TASK OBJECTIVE:
Exactly retype the lines of the material from its first line to the line with "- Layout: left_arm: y", including both.

=====

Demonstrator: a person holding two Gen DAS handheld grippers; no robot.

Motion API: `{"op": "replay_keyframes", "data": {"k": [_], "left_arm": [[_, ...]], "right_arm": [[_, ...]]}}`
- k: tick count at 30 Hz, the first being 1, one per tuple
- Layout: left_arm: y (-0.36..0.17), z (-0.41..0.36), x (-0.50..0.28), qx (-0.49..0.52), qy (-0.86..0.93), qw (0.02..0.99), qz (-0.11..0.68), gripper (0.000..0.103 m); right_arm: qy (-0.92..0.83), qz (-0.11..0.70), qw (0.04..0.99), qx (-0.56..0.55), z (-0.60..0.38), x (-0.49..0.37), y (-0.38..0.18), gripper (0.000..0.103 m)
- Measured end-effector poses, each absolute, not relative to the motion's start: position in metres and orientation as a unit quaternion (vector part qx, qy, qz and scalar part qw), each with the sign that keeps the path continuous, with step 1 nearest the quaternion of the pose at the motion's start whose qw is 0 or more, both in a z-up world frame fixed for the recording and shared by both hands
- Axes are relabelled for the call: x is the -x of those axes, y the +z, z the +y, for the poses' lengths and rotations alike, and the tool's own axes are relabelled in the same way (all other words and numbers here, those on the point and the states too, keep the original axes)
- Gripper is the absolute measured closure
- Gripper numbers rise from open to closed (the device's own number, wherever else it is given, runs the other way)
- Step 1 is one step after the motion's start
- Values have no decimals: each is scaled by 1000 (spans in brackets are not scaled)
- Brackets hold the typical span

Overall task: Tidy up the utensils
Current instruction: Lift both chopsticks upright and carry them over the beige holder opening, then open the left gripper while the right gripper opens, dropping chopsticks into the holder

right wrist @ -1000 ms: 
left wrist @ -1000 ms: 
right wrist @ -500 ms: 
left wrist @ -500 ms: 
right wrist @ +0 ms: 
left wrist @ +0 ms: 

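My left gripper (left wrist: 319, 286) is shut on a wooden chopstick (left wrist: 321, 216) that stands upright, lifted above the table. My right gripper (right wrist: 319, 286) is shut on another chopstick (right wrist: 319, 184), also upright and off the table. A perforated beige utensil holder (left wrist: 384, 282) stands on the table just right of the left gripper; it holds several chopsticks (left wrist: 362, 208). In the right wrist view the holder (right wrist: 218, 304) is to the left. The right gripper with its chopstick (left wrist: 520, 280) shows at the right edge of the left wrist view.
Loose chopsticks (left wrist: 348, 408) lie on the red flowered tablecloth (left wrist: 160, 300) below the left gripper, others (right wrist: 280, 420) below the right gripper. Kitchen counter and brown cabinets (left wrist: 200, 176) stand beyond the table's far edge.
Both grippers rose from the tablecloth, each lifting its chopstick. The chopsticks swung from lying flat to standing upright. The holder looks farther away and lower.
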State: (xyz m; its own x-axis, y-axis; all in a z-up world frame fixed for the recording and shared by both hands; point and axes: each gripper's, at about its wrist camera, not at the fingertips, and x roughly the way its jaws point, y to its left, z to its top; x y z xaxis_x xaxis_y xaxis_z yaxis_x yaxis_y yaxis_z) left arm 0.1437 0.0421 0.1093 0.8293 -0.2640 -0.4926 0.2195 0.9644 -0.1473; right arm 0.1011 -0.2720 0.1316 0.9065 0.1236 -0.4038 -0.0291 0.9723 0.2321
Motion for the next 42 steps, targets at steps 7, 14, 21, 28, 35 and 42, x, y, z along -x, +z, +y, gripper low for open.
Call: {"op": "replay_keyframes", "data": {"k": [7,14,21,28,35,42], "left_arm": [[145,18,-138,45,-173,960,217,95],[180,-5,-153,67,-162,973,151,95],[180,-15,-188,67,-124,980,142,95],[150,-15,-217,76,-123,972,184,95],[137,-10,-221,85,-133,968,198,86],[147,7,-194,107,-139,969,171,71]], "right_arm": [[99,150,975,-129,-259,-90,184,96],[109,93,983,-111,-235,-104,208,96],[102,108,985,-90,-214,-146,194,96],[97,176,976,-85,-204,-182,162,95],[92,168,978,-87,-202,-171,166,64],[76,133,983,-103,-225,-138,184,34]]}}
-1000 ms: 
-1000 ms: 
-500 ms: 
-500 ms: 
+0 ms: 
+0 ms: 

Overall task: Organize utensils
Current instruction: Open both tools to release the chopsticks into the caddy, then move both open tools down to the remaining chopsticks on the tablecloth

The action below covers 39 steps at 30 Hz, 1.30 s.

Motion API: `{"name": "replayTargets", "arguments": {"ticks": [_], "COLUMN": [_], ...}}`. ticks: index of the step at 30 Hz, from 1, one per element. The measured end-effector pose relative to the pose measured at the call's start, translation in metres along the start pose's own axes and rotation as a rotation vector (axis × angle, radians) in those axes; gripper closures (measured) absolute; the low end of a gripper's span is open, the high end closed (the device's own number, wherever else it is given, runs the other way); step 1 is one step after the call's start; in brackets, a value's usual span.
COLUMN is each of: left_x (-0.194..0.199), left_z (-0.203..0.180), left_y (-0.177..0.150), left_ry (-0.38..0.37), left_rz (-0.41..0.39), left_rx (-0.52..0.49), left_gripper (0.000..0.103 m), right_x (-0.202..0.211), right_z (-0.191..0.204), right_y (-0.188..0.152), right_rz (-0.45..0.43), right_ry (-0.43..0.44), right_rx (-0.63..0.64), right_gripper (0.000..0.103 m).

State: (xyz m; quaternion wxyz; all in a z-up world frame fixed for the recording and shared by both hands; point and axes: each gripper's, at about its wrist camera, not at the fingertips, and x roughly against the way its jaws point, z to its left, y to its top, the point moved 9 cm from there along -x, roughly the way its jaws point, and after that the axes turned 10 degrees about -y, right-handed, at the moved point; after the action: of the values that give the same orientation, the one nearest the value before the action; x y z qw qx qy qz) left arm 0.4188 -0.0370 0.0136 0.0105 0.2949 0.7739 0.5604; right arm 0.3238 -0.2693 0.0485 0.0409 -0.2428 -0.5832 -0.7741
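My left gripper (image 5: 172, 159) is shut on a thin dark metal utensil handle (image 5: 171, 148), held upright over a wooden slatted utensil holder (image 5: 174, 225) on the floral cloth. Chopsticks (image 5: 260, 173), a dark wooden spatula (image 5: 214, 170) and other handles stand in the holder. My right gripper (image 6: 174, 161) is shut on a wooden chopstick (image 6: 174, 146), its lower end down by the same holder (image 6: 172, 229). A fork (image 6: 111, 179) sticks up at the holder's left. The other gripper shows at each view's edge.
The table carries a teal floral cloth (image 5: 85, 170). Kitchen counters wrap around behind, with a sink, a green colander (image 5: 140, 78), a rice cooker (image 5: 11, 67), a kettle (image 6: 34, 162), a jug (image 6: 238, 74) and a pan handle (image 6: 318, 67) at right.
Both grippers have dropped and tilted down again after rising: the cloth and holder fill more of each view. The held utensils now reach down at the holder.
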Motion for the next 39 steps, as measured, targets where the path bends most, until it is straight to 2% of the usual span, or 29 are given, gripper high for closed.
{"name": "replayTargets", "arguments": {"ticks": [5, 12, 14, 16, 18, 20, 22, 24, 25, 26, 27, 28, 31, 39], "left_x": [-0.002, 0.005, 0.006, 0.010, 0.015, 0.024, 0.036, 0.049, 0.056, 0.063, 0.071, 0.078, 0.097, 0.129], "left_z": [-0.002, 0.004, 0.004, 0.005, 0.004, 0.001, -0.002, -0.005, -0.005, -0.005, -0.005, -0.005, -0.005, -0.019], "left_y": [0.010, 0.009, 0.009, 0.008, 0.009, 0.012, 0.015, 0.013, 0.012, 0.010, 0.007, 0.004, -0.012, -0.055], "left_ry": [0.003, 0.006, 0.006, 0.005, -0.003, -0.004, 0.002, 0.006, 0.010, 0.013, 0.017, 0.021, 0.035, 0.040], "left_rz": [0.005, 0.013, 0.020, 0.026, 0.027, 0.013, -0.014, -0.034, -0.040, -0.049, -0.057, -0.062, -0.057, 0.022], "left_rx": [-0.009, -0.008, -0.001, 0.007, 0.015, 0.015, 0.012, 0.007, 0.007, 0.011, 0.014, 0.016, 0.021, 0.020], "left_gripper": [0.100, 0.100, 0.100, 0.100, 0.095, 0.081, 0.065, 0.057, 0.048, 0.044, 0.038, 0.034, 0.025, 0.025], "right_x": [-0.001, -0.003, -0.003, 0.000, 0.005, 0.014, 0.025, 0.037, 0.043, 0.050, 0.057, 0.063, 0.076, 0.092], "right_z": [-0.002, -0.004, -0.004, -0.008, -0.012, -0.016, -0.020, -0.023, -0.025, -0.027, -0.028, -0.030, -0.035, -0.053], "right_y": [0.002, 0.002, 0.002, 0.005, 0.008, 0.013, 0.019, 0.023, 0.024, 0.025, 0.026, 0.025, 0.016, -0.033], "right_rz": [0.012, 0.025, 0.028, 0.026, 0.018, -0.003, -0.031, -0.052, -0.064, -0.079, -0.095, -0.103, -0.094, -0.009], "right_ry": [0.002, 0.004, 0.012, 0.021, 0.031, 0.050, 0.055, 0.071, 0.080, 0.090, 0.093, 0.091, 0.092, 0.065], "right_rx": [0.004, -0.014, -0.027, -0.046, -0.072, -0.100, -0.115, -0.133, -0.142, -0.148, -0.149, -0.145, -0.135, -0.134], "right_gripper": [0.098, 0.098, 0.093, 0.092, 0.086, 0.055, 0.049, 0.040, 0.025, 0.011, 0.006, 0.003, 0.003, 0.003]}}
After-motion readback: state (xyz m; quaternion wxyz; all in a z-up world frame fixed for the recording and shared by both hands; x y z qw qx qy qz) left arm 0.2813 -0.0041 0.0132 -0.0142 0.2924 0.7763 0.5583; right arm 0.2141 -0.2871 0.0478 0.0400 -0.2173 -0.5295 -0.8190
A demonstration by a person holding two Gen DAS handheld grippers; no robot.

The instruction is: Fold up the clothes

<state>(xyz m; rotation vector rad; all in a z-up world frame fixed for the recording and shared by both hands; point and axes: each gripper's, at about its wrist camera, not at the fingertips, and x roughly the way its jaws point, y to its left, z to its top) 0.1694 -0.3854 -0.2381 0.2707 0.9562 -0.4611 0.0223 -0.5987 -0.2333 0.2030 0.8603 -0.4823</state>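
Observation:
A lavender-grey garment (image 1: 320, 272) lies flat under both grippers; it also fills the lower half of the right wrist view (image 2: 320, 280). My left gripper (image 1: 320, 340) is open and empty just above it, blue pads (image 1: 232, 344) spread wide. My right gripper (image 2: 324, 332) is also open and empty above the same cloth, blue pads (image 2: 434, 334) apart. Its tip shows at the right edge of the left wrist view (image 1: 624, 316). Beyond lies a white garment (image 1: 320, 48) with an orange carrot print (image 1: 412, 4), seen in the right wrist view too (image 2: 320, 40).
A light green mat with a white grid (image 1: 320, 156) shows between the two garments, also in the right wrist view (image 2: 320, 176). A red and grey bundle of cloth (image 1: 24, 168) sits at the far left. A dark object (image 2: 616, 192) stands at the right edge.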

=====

ANSWER SPACE:
Demonstrator: a person holding two Gen DAS handheld grippers; no robot.

Motion API: `{"op": "replay_keyframes", "data": {"k": [_], "left_arm": [[_, ...]], "right_arm": [[_, ...]]}}`
- k: tick count at 30 Hz, the first being 1, one per tuple
- Layout: left_arm: y (-0.36..0.17), z (-0.41..0.36), x (-0.50..0.28), qx (-0.49..0.52), qy (-0.86..0.93), qw (0.02..0.99), qz (-0.11..0.68), gripper (0.000..0.103 m); right_arm: qy (-0.92..0.83), qz (-0.11..0.70), qw (0.04..0.99), qx (-0.56..0.55), z (-0.60..0.38), x (-0.49..0.37), y (-0.38..0.18), gripper (0.000..0.103 m)

This exercise has nothing more to it.